What are FIRST and FOLLOW sets used for in parsing? - parsing

What are FIRST and FOLLOW sets? What are they used for in parsing?
Are they used for top-down or bottom-up parsers?
Can anyone explain me FIRST and FOLLOW SETS for the following set of grammar rules:
E := E+T | T
T := T*V | T
V := <id>

They are typically used in LL (top-down) parsers to check if the running parser would encounter any situation where there is more than one way to continue parsing.
If you have the alternative A | B and also have FIRST(A) = {"a"} and FIRST(B) = {"b", "a"} then you would have a FIRST/FIRST conflict because when "a" comes next in the input you wouldn't know whether to expand A or B. (Assuming lookahead is 1).
On the other side if you have a Nonterminal that is nullable like AOpt: ("a")? then you have to make sure that FOLLOW(AOpt) doesn't contain "a" because otherwise you wouldn't know if to expand AOpt or not like here: S: AOpt "a" Either S or AOpt could consume "a" which gives us a FIRST/FOLLOW conflict.
FIRST sets can also be used during the parsing process for performance reasons. If you have a nullable nonterminal NullableNt you can expand it in order to see if it can consume anything, or it may be faster to check if FIRST(NullableNt) contains the next token and if not simply ignore it (backtracking vs predictive parsing). Another performance improvement would be to additionally provide the lexical scanner with the current FIRST set, so the scanner does not try all possible terminals but only those that are currently allowed by the context. This conflicts with reserved terminals but those are not always needed.
Bottom up parsers have different kinds of conflicts namely Reduce/Reduce and Shift/Reduce. They also use item sets to detect conflicts and not FIRST,FOLLOW.
Your grammar would't work with LL-parsers because it contains left recursion. But the FIRST sets for E, T and V would be {id} (assuming your T := T*V | T is meant to be T := T*V | V).

Answer :
E->E+T|T
left recursion
E->TE'
E'->+TE'|eipsilon
T->T*V|T
left recursion
T->VT'
T'->*VT'|epsilon
no left recursion in
V->(id)
Therefore the grammar is:
E->TE'
E'->+TE'|epsilon
T->VT'
T'->*VT'|epsilon
V-> (id)
FIRST(E)={(}
FIRST(E')={+,epsilon}
FIRST(T)={(}
FIRST(T')={*,epsilon}
FIRST(V)={(}
Starting Symbol=FOLLOW(E)={$}
E->TE',E'->TE'|epsilon:FOLLOW(E')=FOLLOW(E)={$}
E->TE',E'->+TE'|epsilon:FOLLOW(T)=FIRST(E')={+,$}
T->VT',T'->*VT'|epsilon:FOLLOW(T')=FOLLOW(T)={+,$}
T->VT',T->*VT'|epsilon:FOLLOW(V)=FIRST(T)={ *,epsilon}
Rules for First Sets
If X is a terminal then First(X) is just X!
If there is a Production X → ε then add ε to first(X)
If there is a Production X → Y1Y2..Yk then add first(Y1Y2..Yk) to first(X)
First(Y1Y2..Yk) is either
First(Y1) (if First(Y1) doesn't contain ε)
OR (if First(Y1) does contain ε) then First (Y1Y2..Yk) is everything in First(Y1) except for ε as well as everything in First(Y2..Yk)
If First(Y1) First(Y2)..First(Yk) all contain ε then add ε to First(Y1Y2..Yk) as well.
Rules for Follow Sets
First put $ (the end of input marker) in Follow(S) (S is the start symbol)
If there is a production A → aBb, (where a can be a whole string) then everything in FIRST(b) except for ε is placed in FOLLOW(B).
If there is a production A → aB, then everything in FOLLOW(A) is in FOLLOW(B)
If there is a production A → aBb, where FIRST(b) contains ε, then everything in FOLLOW(A) is in FOLLOW(B)

Wikipedia is your friend.

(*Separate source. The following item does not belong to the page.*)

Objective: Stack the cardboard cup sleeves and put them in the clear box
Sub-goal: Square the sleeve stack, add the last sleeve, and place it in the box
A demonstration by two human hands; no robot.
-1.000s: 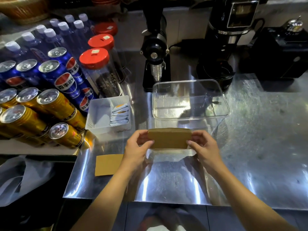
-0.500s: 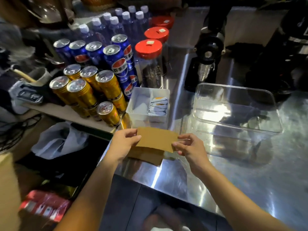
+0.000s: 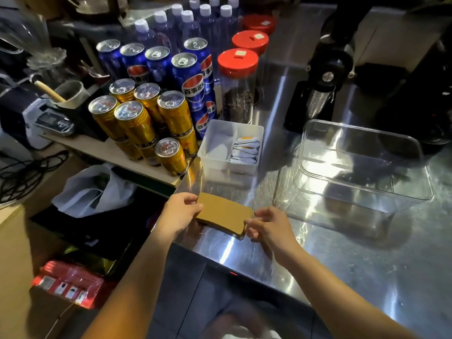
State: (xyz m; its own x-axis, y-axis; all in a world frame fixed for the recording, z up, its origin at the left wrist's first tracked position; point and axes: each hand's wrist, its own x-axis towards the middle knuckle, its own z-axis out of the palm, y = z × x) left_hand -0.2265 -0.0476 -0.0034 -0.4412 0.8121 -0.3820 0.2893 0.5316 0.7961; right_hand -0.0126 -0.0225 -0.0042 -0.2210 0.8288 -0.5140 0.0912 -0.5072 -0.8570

See discussion of LL parsers and first/follow sets.
Fundamentally they are used as the basic for parser construction, e.g., as part of parser generators. You can also use them to reason about properties of grammars, but most people don't have much of a need to do this.

Related

How to calculate Follow set of a production rule that has only ONE symbol on the right side

So i have this grammar :
S -> (D)
D -> EF
E -> a|b|S
F -> *D | +D | ε
First of all, books solution uses the P -> pBq , First(q) - {ε} is subset of FOLLOW(B) for the rule D -> EF but that rule has only 2 symbols do we assume ε infront of E (ε being the p in pBq)?
And secondly i can't understand how to calculate Follow(E).
FOLLOW(E) consists of every terminal symbol which can immediately follow E in some derivation step. That's the precise definition; it's not very complicated.
For a simple grammar, you should be able to figure out all the FOLLOW sets just be looking at the grammar and applying a little bit of common sense. It would probably be a good idea to do that, since it will give you a better idea of how the algorithm works.
As a side note, it's maybe worth mentioning that ε is not a thing. Or at least, it's not a grammar symbol. It's one of several conventions used to make the empty sequence visible, just like 0 is a way to make nothing visible. Sometimes that's useful, but it's important to not let it confuse you. (Abuse of notation is endemic in mathematics, which can be frustrating.)
So, what can follow E? E only appears in one place on the right-hand sdie of that grammar, in the production D → E F. So clearly any symbol which be the first symbol of F must be in FOLLOW(E). The symbols which could be at the start of F are + and *, since as mentioned, ε is not a grammar symbol. (Many definitions of FIRST allow ε to be a member of that set, along with any actual terminal symbol. That's an example of the abuse of notation I was talking about in the previous paragraph, since it makes it look like ε is a terminal symbol. But it isn't. It's nothing.)
F is what we call a "nullable" non-terminal, because it can derive the empty sequence (which was written as ε so that you can see it). In other words, it's possible for F to disappear completely in a derivation step. And if it does disappear, then E might be at the end of the production D → E F. If E is at the end of D, then it can be followed by anything which could follow D, which includes ). D can also appear at the end of a derivation of F, which means that F could be followed by anything which could follow F, a tautology which adds no information whatsoever.
So it's easy to see that FOLLOW(F) = {*, +, )}, and you can use that to check your understanding of any algorithm to compute follow sets.
Now, I don't know what book you are referring to (and it would have been courteous to mention that in your original question; sources should always be correctly cited). But the book I happen to have in front of me --the Dragon Book-- has a pretty similar algorithm. The Dragon book uses a simple convention for writing statements like that. Probably your book does, too, but it might not be the same convention. You should check what it says and make sure that you typed the copied statement correctly, respecting whatever formatting used to indicate what the symbols stand for.
In the Dragon book, some of the conventions include:
Lower case characters at the start of the alphabet. –a, b, c,…– are terminals (as well as actual symbols like * and +).
Upper case characters at the start of the alphabet. –A, B, C,…– are non-terminals.
S is the start symbol.
Upper case characters at the end of the alphabet. –X, Y, Z– stand for arbitrary grammar symbols (either terminals or non-terminals).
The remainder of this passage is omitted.